Se vedessimo che il trapianto ha maggior successo quando si 'stabilisce' in una certa area epatica e individuassimo le caratteristiche del paziente o del tessuto che predispongono a tale distribuzione, potremmo selezionare con maggior cura i candidati migliori all'intervento". I ricercatori del San Raffaele stanno inoltre studiando metodi non invasivi per quantificare la massa di beta-cellule nei soggetti sani ad alto rischio e nei diabetici non sottoposti a trapianti. In questo caso le difficoltà sono maggiori e i primi test sull'uomo non sono ancora iniziati: il problema principale è che non è stato ancora individuato un marcatore efficiente delle beta-cellule che sia possibile somministrare nell'uomo e sia allo stesso tempo selettivo per queste cellule, non tossico e visualizzabile attraverso metodi non invasivi. "Sono allo studio diverse sostanze - informa Piemonti - e verosimilmente entro tre, al massimo cinque anni nuovi marcatori ora in sperimentazione sugli animali potranno essere testati sull'uomo. Di particolare interesse sono alcuni reagenti prodotti dalle nanotecnologie che sembrano essere i candidati migliori per valutare la massa di beta-cellule nativa, non trapiantata. Le prospettive aperte da test di questo tipo - assicura - sono numerose e rilevanti. Se riuscissimo a 'dosare' la quantità di beta-cellule che producono insulina ancora attive nel pancreas potremmo conoscere meglio la storia naturale della malattia e conseguentemente fare una migliore prevenzione". "Nei pazienti ad alto rischio di diabete di tipo 1, ad esempio -spiega Piemonti - un test di valutazione della massa potrebbe aiutarci a individuare precocemente chi sta andando incontro alla malattia, consentendoci di applicare strategie preventive.
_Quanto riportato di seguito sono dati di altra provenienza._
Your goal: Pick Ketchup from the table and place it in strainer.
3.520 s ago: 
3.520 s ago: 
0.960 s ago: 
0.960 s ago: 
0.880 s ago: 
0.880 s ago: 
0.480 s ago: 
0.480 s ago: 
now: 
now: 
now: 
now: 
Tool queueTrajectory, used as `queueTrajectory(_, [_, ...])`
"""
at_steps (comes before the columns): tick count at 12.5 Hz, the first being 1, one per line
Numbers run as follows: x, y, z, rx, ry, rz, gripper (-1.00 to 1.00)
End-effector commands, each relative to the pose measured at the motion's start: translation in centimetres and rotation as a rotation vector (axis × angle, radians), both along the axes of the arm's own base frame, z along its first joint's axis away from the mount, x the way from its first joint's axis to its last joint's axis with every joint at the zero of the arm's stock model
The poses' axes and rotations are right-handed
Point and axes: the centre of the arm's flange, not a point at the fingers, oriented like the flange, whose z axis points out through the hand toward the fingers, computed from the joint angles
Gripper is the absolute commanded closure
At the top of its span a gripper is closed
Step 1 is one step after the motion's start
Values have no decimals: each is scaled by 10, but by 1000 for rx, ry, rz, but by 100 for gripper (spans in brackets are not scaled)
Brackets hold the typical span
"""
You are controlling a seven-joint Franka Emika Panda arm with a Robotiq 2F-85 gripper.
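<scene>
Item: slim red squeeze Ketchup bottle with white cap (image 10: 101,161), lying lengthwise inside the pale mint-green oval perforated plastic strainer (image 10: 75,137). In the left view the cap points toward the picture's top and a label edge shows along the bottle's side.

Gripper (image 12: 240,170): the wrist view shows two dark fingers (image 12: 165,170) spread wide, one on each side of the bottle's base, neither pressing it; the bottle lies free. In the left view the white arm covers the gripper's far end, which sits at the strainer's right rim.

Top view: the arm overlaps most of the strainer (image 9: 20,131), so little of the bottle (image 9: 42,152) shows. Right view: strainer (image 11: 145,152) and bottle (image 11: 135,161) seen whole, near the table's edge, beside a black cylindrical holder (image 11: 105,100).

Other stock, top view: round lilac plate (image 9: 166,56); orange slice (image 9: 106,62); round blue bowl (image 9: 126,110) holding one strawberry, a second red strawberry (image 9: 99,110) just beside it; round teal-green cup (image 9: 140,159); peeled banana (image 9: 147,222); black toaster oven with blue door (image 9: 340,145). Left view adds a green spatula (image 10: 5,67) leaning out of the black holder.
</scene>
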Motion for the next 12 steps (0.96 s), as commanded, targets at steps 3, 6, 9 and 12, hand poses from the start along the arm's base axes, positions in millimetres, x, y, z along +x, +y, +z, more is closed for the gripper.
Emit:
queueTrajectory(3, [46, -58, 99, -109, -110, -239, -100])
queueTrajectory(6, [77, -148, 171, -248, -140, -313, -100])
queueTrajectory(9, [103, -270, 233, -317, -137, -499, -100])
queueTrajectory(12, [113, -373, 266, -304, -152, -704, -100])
E nei pazienti già diabetici potremmo valutare la presenza di massa beta-cellulare residua: sappiamo infatti che alcune beta-cellule sopravvivono anche nei pazienti con diabete di tipo 1, in una misura che può variare dal 5 al 30%. Se potessimo individuare i diabetici con la maggior riserva residua di beta-cellule potremmo identificare le terapie per stimolare la produzione di insulina'', conclude l'esperto.